Malawi (/məˈlɑːwi/; Chichewa: [malaβi][need tone]), officially the Republic of Malawi, is a landlocked country in southeast Africa that was formerly known as Nyasaland. It is bordered by Zambia to the northwest, Tanzania to the northeast, and Mozambique on the east, south and west. The country is separated from Tanzania and Mozambique by Lake Malawi. Malawi is over 118,000 km2 (45,560 sq mi) with an estimated population of 16,777,547 (July 2013 est.). Its capital is Lilongwe, which is also Malawi's largest city; the second largest is Blantyre and the third is Mzuzu. The name Malawi comes from the Maravi, an old name of the Nyanja people that inhabit the area. The country is also nicknamed The Warm Heart of Africa.[9]

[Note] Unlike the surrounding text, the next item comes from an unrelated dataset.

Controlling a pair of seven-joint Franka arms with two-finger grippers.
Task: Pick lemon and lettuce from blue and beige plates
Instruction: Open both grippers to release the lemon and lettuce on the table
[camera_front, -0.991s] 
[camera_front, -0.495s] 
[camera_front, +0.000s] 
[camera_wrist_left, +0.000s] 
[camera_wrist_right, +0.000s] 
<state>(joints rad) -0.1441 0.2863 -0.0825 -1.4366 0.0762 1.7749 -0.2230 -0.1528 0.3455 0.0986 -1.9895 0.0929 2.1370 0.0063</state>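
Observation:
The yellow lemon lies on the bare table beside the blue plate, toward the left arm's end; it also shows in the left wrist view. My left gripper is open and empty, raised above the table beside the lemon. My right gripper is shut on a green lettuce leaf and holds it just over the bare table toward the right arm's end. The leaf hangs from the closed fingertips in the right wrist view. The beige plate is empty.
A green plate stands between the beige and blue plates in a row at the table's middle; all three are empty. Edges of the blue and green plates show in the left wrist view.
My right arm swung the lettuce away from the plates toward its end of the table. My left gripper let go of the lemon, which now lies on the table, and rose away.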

The area of Africa now known as Malawi was settled by migrating Bantu groups around the 10th century. Centuries later in 1891 the area was colonized by the British. In 1953 Malawi, then known as Nyasaland, became part of the semi-independent central African Federation (CAF). The Federation was dissolved in 1963 and in 1964, Nyasaland gained full independence and was renamed Malawi. Upon gaining independence it became a single-party state under the presidency of Hastings Banda, who remained president until 1994, when he was ousted from power. Joyce Banda (no relation) is the current president, raised to that position after president Bingu wa Mutharika died in 2012. She is the first female leader in Malawi.[10] Malawi has a democratic, multi-party government. Malawi has a small military force that includes an army, a navy and an air wing. Malawi's foreign policy is pro-Western and includes positive diplomatic relations with most countries and participation in several international organisations.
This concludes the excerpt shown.